▸ **Assigned task**: Return, from the lines below, each one that includes the word "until".

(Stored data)
:::::
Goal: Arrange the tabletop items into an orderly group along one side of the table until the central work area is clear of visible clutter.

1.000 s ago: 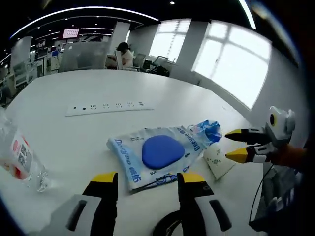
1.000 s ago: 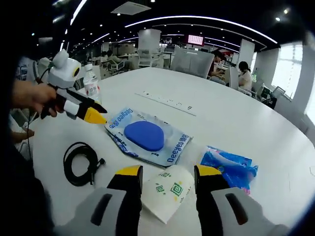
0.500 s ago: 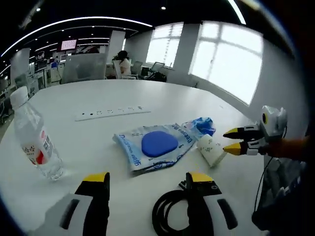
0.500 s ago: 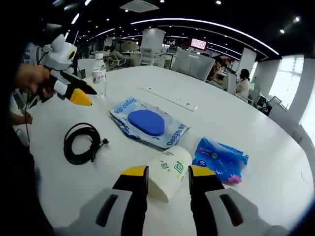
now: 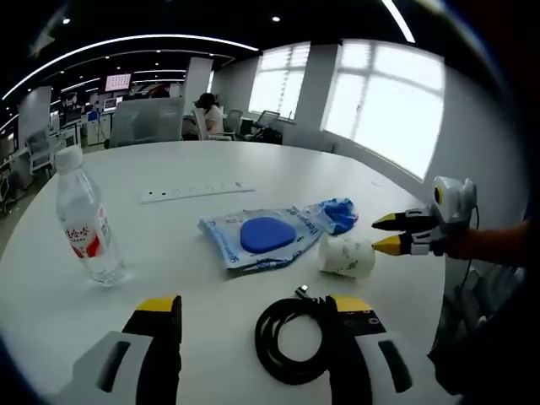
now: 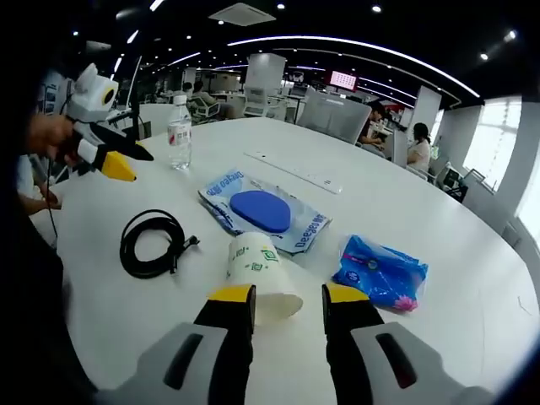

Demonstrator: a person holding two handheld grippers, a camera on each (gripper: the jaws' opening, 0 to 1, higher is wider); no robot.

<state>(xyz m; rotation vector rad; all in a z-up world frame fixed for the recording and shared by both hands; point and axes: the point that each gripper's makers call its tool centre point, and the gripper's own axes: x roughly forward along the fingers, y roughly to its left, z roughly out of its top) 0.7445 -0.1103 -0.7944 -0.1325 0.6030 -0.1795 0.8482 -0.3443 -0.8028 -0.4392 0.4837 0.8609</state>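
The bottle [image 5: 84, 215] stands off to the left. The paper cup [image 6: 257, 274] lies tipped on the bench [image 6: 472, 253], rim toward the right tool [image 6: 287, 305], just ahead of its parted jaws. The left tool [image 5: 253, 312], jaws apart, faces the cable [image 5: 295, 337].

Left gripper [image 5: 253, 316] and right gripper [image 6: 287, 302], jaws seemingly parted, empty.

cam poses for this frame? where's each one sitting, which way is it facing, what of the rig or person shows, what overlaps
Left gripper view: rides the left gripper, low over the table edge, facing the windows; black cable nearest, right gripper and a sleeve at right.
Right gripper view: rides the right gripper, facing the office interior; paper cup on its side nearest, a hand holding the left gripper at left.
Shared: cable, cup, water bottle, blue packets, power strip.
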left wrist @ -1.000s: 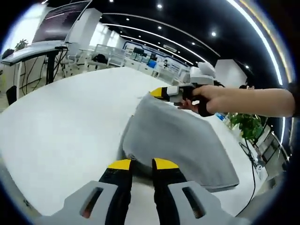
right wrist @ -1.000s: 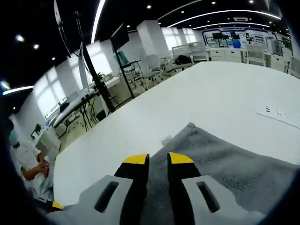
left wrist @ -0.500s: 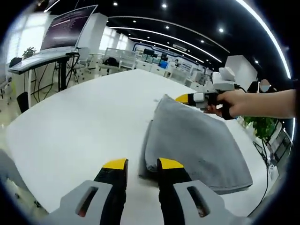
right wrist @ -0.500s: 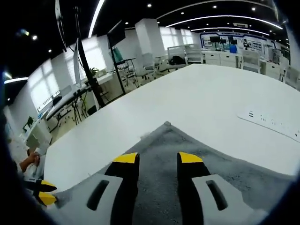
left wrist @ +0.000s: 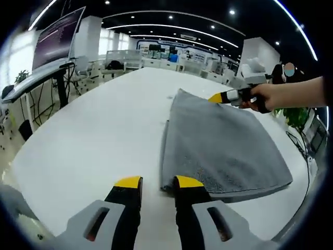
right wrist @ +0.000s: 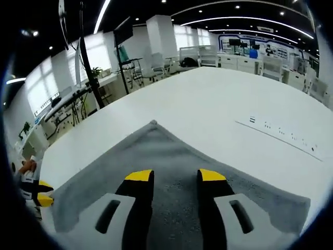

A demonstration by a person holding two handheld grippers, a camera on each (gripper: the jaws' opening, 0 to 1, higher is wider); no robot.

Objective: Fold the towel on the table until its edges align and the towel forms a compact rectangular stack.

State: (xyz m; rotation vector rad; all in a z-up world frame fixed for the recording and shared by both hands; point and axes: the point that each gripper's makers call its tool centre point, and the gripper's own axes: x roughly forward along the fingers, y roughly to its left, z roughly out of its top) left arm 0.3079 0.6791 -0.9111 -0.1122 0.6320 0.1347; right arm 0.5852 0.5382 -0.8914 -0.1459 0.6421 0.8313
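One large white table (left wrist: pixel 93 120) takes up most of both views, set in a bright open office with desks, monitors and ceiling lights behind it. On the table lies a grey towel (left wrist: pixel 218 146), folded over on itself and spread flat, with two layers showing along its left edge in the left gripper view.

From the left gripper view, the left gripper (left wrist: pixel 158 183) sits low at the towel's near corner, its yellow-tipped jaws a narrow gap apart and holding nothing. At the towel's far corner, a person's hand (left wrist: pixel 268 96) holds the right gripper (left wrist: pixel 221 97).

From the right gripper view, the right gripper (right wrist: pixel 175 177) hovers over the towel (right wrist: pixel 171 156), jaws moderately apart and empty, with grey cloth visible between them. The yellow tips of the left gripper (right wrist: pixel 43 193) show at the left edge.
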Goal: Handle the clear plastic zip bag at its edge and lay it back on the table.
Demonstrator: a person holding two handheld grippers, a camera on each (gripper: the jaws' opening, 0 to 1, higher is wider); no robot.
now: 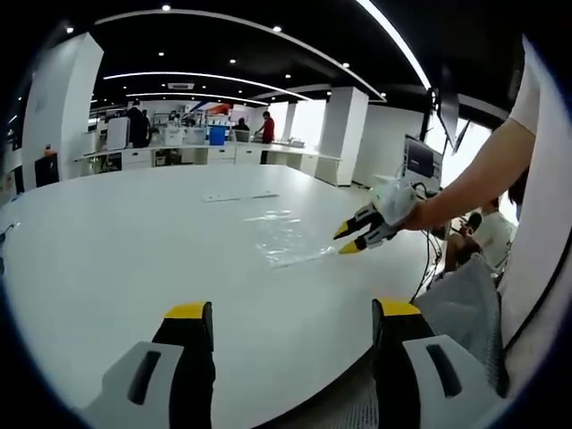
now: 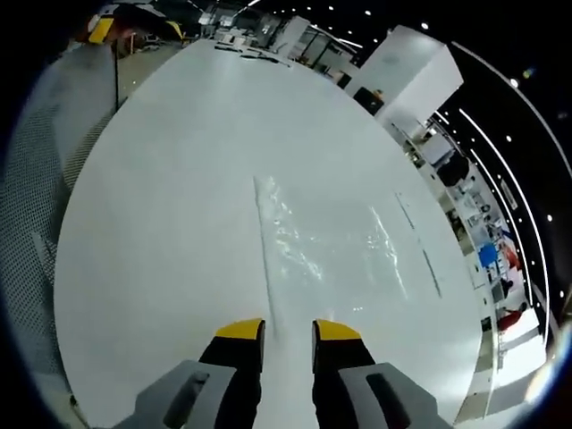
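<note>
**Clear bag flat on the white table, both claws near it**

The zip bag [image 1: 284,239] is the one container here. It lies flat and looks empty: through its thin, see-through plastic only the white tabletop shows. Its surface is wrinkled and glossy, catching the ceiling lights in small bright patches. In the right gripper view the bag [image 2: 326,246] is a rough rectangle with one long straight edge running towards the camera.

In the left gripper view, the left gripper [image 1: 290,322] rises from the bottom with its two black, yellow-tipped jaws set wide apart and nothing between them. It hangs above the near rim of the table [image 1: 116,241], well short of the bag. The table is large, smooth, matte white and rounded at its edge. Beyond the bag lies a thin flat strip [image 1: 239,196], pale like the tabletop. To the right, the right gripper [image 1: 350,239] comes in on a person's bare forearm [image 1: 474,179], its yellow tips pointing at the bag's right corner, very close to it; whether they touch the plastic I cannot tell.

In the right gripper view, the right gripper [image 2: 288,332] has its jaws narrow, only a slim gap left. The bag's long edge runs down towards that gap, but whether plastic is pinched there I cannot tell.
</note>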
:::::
▸ **Expected answer**:
Goal: Arrange the tabletop items into an orderly group along one side of the table until the central work area is clear of visible clutter.
Objective: Fold the towel on the table until its edges align and the towel forms a compact rectangular stack.

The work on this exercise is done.